I really think so. A human trying to read code thinks to himself: Well, I scan up to this point and then I can stop because I know that this must be a method declaration. A human does not think: "I need to scan exactly 7 tokens ahead". And besides that, that approach does not even work in the general case! I mean, there's no specific number of tokens you can scan ahead to identify a class declaration, say, and I think that's usually the case with the main constructs in any fairly complex language. So, in the Java grammar, you have:
ClassDeclaration :
{permissibleModifiers = EnumSet.of(TokenType.PUBLIC, TokenType.PROTECTED, TokenType.PRIVATE,
TokenType.ABSTRACT, TokenType.FINAL, TokenType.STATIC, TokenType.STRICTFP, TokenType.SEALED,
TokenType.NON_SEALED);}#
Modifiers
"class" =>||
TypeIdentifier
[ TypeParameters ]
[ ExtendsList]
[ ImplementsList ]
[ PermitsList ]
ClassOrInterfaceBody
;
We scan past whatever modifiers there are (if any) and then, once the next token is "class", well, we don't need to scan any more, this definitely must be a class declaration! That's how it's expressed and that's how a human thinks about the problem. (Well, this human anyway!)
And, of course, even if a numerical lookahead can be used, it still tends to be more fragile, so if you have:
LOOKAHEAD (4) Foobar() Baz()
because a Foobar production always consumes 3 tokens but you also need to check whether the next token in Baz is the right one as well, so it's a lookahead of 4 tokens, but if, due to whatever language evolution, you rewrite the Foobar
production so that it is potentially 4 or 5 tokens, say... then all these LOOKAHEAD(n) things have to be rewritten to reflect that. But using up-to-here-plus notation, we can write:
Foobar =>|+1 Baz
And that doesn't need to be changed. It's much more robust than the code that uses a numerical lookahead. And again, I think it also corresponds more closely to how a human being actually thinks of the problem.

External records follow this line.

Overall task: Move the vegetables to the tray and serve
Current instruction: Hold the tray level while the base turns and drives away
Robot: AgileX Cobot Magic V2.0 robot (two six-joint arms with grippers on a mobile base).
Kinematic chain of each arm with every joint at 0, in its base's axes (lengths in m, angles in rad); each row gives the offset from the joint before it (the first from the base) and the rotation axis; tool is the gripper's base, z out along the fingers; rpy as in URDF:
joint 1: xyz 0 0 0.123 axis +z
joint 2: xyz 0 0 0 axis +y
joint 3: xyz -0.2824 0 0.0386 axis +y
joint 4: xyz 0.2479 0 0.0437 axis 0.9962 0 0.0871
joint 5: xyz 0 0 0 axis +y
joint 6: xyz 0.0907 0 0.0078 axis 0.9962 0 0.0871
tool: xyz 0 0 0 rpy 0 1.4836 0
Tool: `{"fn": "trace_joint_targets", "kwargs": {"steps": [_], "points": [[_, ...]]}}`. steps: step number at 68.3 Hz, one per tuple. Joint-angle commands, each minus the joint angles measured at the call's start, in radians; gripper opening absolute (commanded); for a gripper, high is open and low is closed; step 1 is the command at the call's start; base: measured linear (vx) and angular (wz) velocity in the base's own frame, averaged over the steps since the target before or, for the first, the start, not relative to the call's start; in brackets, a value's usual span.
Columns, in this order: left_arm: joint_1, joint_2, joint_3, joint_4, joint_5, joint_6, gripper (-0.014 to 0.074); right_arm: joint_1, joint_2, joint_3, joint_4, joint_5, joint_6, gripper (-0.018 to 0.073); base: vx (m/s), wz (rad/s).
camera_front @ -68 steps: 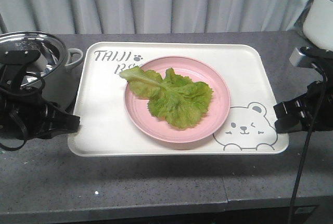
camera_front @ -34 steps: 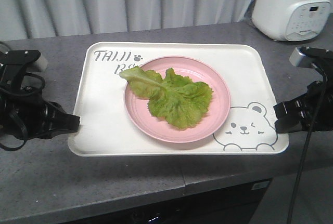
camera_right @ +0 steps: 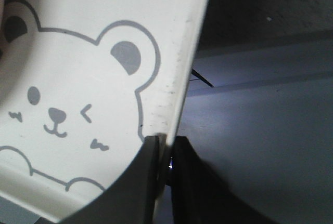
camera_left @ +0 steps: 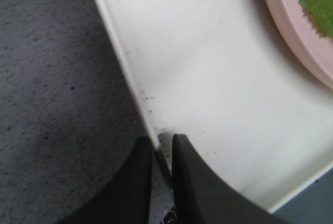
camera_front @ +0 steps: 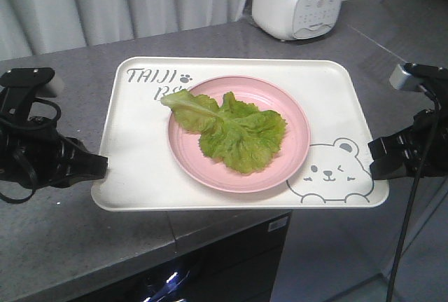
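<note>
L gripper point(camera_left: 162, 141): jaws almost together with just a thin slot, and the tray point(camera_left: 208, 78) rim is clamped in that slot near its L-hand near corner. One finger is inside the rim, the other outside. R gripper point(camera_right: 165, 143): same story, pinched tight on the tray's opposite edge, w/ the winking bear drawing point(camera_right: 62, 94) just inboard of my fingers.

Lettuce leaf point(camera_front: 234, 130) lies flat on the pink plate point(camera_front: 297, 116). The plate sits on the tray, between my two grippers and slightly beyond them.

Front cam gives the whole layout: "TAIJI" lettering point(camera_front: 150, 76) at the tray corner beyond my L gripper, a white kitchen appliance point(camera_front: 297, 1) well beyond the R one, and a grey curtain point(camera_front: 105, 1) at the back. It can't resolve either jaw gap; only the wrist cams show the pinch. L wrist cam catches a sliver of plate and leaf far off to the inboard side, plus speckled grey counter point(camera_left: 52, 78) outboard of the rim. R wrist cam shows the bear up close.
</note>
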Motion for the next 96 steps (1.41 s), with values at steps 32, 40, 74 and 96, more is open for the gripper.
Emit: {"fn": "trace_joint_targets", "kwargs": {"steps": [32,40,74,96], "points": [[-0.008,-0.033,-0.03,-0.079,-0.037,0.025,-0.0006,0.007,-0.036,-0.029,0.104,0.018,-0.037,-0.0003,-0.03,-0.39],[-0.008,-0.033,-0.03,-0.079,-0.037,0.025,-0.0006,0.007,-0.036,-0.029,0.104,0.018,-0.037,-0.0003,-0.03,-0.33],[-0.008,-0.033,-0.03,-0.079,-0.037,0.025,-0.0006,0.007,-0.036,-0.029,0.104,0.018,-0.037,-0.0003,-0.01,-0.3],[-0.008,-0.033,-0.03,-0.079,-0.037,0.025,-0.0006,0.007,-0.036,-0.029,0.104,0.018,-0.037,-0.0003,0.01,-0.27]]}}
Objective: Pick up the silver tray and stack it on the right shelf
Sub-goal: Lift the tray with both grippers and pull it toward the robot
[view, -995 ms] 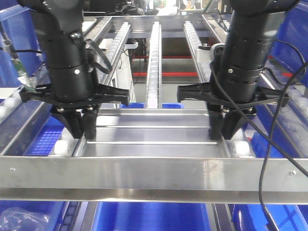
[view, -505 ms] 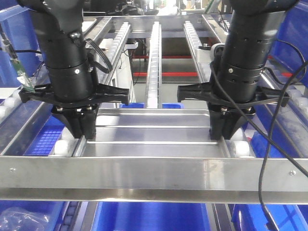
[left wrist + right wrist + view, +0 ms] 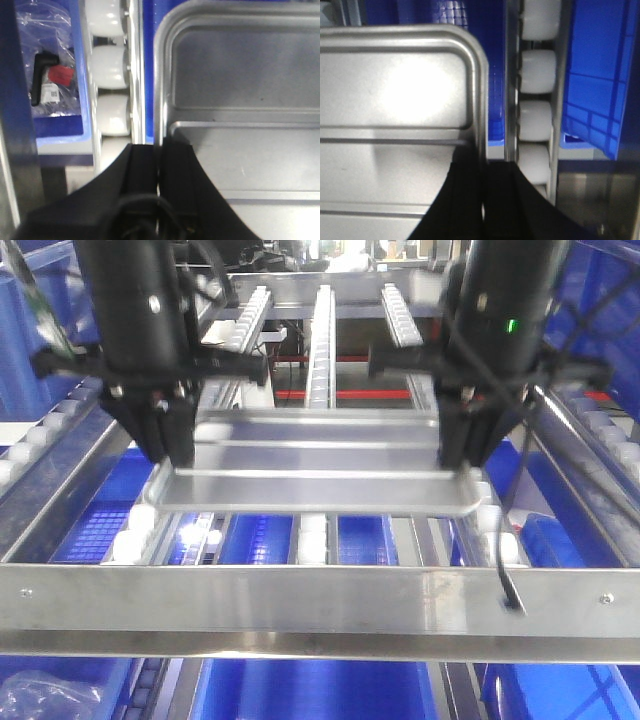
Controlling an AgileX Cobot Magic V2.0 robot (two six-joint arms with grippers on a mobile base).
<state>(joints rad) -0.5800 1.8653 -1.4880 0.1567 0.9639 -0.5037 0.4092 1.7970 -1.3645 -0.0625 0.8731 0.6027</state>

So, in the Java grammar here you have:
Initializer# :
[ "static" ] =>|+1 Block
;
This could admittedly be expressed with a syntactic lookahead, but it has to be there every time you use the Initializer production at a choice point. And it's really kind of ugly:
LOOKAHEAD (["static"] "{") Initializer()
But if you use a numerical lookahead, you would have to write:
LOOKAHEAD(2) Initializer()
But there it is actually looking ahead 2 tokens in many cases when it doesn't need to. It only needs to look ahead 2 tokens if the next token is "static". Otherwise, a single token lookahead is enough. Actually, I suppose if one were going to look at what I tend to think of as best practices in terms of writing a grammar, the best reference could well be the C# grammar. That, by the way, was quite difficult to write and it really stresses the CongoCC feature set to the limit! I'm pretty sure that the legacy JavaCC is simply not powerful enough to write a decent grammar for that language.